Like many red-blooded Americans, the idea of going on a cross-country road trip has an undeniable allure for me. I have fond memories of piling into the car for family vacations, and years of watching road movies have convinced me that there’s no better way to experience personal growth. I’m also a fan of living vicariously through reality television, so it’s probably no surprise that I’ve been hooked on Focus Rally: America ever since I wrote ARGNet’s first article on the game. The reality show features six teams of two as they travel across the country, competing in challenges for a chance at $100,000 and a 2012 Ford Focus. So far, the teams have danced in a Mardi Gras parade in New Orleans, shot hoops with Dallas Mavericks owner Mark Cuban in Dallas, and engaged in aerial acrobatics in Arizona. They even held a singing and songwriting competition, providing the hilarious footage below.

Focus Rally: America offers viewers the opportunity to vicariously follow contestants via livestream from their cars in between daily episodes posted to the show’s Hulu channel. Viewers can interact more directly by chatting with the contestants online or solving puzzles. While most puzzles typically consist of solving 3×3 slide puzzles and answering trivia questions, a few have involved talking contestants through solving the Tower of Hanoi puzzle, explaining tangrams, submitting photographs to Facebook, and even making an air freshener for the car. Since the Focus Rally website tracks the GPS locations of contestants, some fans have met up with teams on the road to cheer them on. And for one event in Texas, fans were invited to join the contestants for a cook-out challenge.

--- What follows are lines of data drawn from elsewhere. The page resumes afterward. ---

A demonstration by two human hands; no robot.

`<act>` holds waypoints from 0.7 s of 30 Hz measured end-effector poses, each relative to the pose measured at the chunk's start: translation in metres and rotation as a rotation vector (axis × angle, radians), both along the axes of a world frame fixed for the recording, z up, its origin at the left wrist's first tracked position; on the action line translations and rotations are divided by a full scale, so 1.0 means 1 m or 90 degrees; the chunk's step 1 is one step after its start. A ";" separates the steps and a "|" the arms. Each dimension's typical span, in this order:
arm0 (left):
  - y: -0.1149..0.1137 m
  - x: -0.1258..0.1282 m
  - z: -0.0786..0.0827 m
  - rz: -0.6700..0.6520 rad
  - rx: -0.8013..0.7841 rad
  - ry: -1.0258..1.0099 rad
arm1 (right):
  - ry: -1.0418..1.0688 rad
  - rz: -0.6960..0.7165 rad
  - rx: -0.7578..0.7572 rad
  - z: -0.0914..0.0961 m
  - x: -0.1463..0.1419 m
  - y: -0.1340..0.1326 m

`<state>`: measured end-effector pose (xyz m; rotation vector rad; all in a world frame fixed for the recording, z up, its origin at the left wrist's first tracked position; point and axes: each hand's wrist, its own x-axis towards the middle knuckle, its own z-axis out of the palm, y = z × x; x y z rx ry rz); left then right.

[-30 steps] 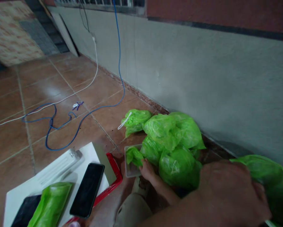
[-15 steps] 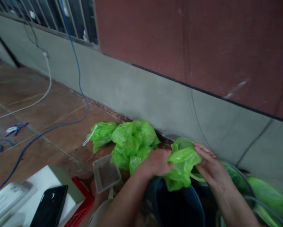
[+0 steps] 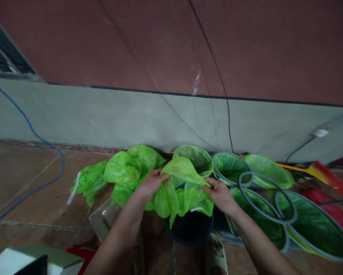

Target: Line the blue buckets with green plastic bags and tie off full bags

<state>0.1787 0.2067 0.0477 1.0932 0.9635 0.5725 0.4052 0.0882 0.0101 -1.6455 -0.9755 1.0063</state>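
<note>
Between both hands a thin, translucent lime-green bag (image 3: 185,172) is stretched, its lower folds hanging loose. My left hand (image 3: 151,185) pinches its left edge, and my right hand (image 3: 220,194) grips its right edge. Below the bag stands a dark round bucket (image 3: 192,229), its mouth partly covered by the hanging folds. Just left of my left hand, bunched green bags (image 3: 124,168) lie in a heap by the wall. Behind the held bag is another green one (image 3: 195,154) with its round mouth open.
Green-lined hoops (image 3: 317,225) and a loose grey ring (image 3: 267,196) lie on the right. A clear plastic tub (image 3: 104,217) and white box (image 3: 39,259) are at left. One sandal (image 3: 217,252) shows beside the bucket. A blue cable (image 3: 30,126) crosses the floor.
My view has swung right, bringing the hoops into sight. The green bag, bunched up before, is now spread wider between my hands.
</note>
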 end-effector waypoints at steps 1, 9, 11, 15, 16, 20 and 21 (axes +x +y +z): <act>-0.001 -0.002 0.002 0.004 -0.012 -0.004 | 0.048 -0.039 0.008 0.006 0.007 -0.003; 0.000 -0.025 0.022 -0.025 -0.083 -0.148 | 0.327 -0.190 0.011 0.036 0.056 -0.026; 0.000 -0.027 0.027 -0.004 -0.092 -0.232 | 0.303 -0.182 -0.022 0.028 0.064 -0.028; -0.002 -0.022 0.030 0.112 -0.049 -0.355 | 0.022 -0.263 -0.053 0.004 0.070 -0.025; -0.003 -0.020 0.030 0.132 -0.037 -0.369 | -0.069 -0.271 -0.045 0.000 0.068 -0.024; -0.004 -0.012 0.029 0.142 -0.016 -0.383 | -0.171 -0.134 0.104 0.003 0.032 -0.021; -0.005 -0.010 0.029 0.137 -0.016 -0.382 | -0.146 -0.063 0.136 0.007 0.019 -0.021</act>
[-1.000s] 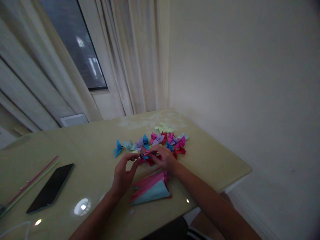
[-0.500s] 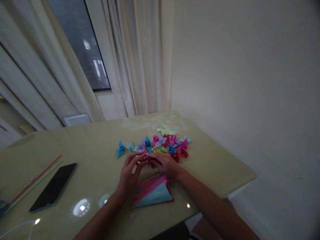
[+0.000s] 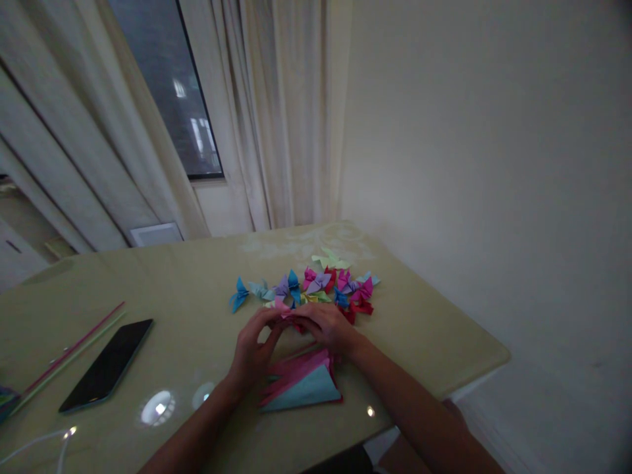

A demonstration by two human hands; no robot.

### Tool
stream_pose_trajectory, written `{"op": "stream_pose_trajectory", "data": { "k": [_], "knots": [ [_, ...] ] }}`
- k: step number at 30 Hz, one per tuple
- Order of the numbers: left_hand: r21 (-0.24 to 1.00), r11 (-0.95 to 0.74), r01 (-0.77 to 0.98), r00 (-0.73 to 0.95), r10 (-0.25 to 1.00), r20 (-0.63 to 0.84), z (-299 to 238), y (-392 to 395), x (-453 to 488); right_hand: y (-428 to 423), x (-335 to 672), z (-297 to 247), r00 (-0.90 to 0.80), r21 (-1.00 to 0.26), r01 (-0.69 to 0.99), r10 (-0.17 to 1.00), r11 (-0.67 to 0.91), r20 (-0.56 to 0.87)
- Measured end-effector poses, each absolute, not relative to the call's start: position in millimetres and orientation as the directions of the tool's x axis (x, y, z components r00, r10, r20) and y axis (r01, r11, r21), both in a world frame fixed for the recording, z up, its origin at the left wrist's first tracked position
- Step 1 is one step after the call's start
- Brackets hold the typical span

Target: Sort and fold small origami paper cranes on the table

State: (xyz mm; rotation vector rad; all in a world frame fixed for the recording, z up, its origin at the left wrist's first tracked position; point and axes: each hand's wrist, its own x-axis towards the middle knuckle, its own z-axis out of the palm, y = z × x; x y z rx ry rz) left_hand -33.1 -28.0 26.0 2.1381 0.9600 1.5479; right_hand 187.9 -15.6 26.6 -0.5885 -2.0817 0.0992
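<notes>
Between the fingertips of my left hand (image 3: 255, 339) and my right hand (image 3: 328, 324) is a small pink folded paper piece (image 3: 282, 307). Both hands are closed in a pinch on it, and the fingers hide most of its lower part. Just beyond lie several folded paper cranes, among them a blue crane (image 3: 239, 294), a lilac crane (image 3: 318, 283) and a magenta crane (image 3: 363, 289). Below my hands rests a stack of pink and light blue paper sheets (image 3: 303, 388), partly under my right wrist.
A black phone (image 3: 107, 365) lies on the table (image 3: 197, 276) at the left. Beside it are a pink stick (image 3: 79, 342) and a green stick (image 3: 74, 359). A white cable (image 3: 37, 440) sits at the lower left. The wall (image 3: 469, 164) stands along the right side.
The pink paper has turned a little between my fingers and shows a wider flap at the top. My left fingers have shifted slightly. The view has moved a little.
</notes>
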Motion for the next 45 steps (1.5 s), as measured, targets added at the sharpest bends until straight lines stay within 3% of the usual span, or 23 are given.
{"op": "stream_pose_trajectory", "data": {
  "k": [6, 11, 16, 21, 33, 35, 38, 41, 43, 45],
  "knots": [
    [0.773, -0.541, 0.332, -0.078, 0.801, 0.594, 32.9, -0.1, -61.1, -13.2, 195.9, 29.7, -0.336, -0.255, 0.507, 0.461, 0.823, 0.821],
    [0.850, -0.378, 0.366, -0.118, 0.887, 0.446, 29.2, 20.3, -88.4, -5.6, 211.0, 28.2, -0.224, -0.314, 0.571, 0.512, 0.759, 0.829],
    [0.804, -0.314, 0.504, -0.124, 0.896, 0.427, 24.5, 24.6, -94.6, 0.1, 220.4, 27.5, -0.140, -0.365, 0.587, 0.534, 0.723, 0.834],
    [0.709, -0.348, 0.613, -0.022, 0.890, 0.456, 20.5, 22.9, -93.0, -1.1, 221.5, 30.4, -0.117, -0.395, 0.581, 0.553, 0.712, 0.825],
    [0.760, -0.366, 0.538, -0.014, 0.897, 0.442, 9.9, 25.1, -89.7, 1.0, 223.6, 27.9, -0.116, -0.368, 0.615, 0.541, 0.698, 0.833],
    [0.716, -0.398, 0.574, -0.046, 0.856, 0.514, 13.1, 23.8, -91.0, 1.7, 224.4, 27.4, -0.116, -0.364, 0.621, 0.541, 0.694, 0.833],
    [0.549, -0.498, 0.672, -0.060, 0.702, 0.710, 24.3, 13.2, -89.3, 1.4, 225.4, 28.7, -0.102, -0.373, 0.626, 0.547, 0.685, 0.831],
    [0.297, -0.697, 0.653, 0.176, 0.521, 0.835, 36.7, -10.7, -73.4, 0.3, 227.0, 31.3, -0.081, -0.380, 0.635, 0.547, 0.673, 0.833],
    [0.162, -0.815, 0.556, 0.451, 0.460, 0.765, 39.8, -31.6, -53.6, -0.3, 229.2, 32.7, -0.057, -0.385, 0.646, 0.544, 0.659, 0.837],
    [0.115, -0.858, 0.500, 0.676, 0.470, 0.568, 36.4, -51.6, -31.3, -0.6, 232.4, 33.7, -0.016, -0.397, 0.667, 0.545, 0.631, 0.838]
  ]
}}
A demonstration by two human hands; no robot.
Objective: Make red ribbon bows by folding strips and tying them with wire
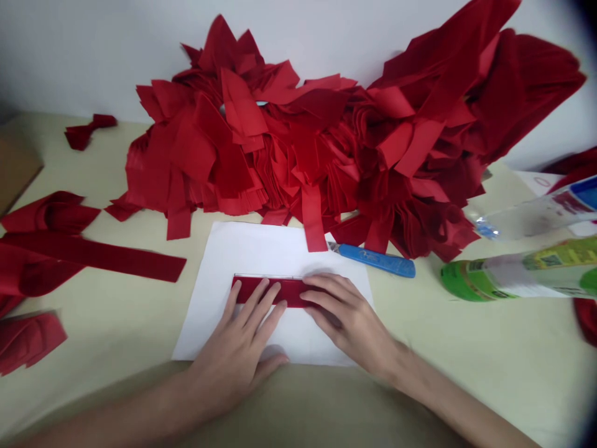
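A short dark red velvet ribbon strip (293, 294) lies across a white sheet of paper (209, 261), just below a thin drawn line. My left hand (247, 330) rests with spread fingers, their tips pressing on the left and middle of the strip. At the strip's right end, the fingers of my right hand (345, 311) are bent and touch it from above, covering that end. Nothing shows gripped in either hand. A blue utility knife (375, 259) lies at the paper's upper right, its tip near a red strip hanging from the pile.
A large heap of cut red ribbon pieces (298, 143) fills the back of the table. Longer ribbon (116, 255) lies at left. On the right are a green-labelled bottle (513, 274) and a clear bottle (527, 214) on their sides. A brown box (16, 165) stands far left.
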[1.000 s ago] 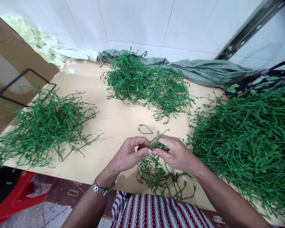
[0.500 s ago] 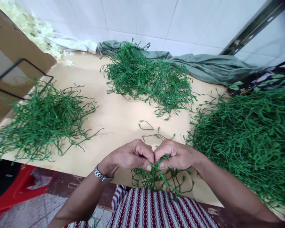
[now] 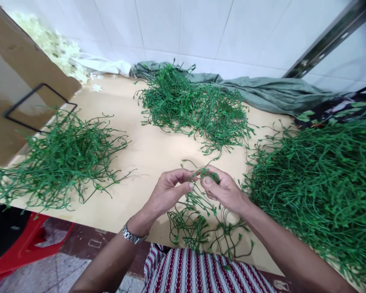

Players can even vote for rewards and punishments for the various teams, ranging from hotel room service to a parrot costume the Red Team will soon be sporting on the road.

I spoke with Elise Doganieri, one of the Focus Rally producers and co-creator of The Amazing Race, who noted that “typically with a reality show, you don’t want people to know what the contestants are doing or where they’re going, but this is the complete opposite: you want people to know where the contestants are and see what they’re doing so they can cheer them on and help them.”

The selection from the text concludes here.